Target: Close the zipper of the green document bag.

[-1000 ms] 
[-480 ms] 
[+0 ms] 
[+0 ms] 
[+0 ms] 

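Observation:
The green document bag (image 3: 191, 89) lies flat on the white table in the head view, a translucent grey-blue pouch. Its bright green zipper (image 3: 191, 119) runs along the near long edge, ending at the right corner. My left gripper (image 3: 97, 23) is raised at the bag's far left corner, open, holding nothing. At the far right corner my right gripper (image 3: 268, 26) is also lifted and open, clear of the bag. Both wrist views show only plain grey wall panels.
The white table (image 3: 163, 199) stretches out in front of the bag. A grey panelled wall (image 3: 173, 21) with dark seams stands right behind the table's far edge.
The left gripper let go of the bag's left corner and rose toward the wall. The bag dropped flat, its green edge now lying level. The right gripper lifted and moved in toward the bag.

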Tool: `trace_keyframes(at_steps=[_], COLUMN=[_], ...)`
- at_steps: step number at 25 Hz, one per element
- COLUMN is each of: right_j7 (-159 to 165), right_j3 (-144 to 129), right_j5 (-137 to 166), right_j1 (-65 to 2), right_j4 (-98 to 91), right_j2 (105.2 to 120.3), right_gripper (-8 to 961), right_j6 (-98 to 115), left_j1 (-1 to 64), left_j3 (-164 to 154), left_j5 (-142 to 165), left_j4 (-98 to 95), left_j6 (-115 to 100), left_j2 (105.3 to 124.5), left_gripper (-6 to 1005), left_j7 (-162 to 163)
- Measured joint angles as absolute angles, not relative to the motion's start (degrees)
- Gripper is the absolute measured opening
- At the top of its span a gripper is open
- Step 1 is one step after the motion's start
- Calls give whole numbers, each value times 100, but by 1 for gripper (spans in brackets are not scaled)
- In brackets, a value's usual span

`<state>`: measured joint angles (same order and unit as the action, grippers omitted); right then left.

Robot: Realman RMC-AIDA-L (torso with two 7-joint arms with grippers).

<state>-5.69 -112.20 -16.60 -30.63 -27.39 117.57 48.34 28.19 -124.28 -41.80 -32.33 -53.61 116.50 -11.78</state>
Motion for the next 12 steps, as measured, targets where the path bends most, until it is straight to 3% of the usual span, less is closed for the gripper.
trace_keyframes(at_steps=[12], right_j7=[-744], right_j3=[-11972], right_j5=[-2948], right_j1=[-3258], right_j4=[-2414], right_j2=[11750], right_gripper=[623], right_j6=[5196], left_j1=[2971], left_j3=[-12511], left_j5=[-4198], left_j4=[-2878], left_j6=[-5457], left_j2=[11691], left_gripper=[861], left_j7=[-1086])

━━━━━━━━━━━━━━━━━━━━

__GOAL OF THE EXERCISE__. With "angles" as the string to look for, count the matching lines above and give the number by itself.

__TASK ANSWER__. 2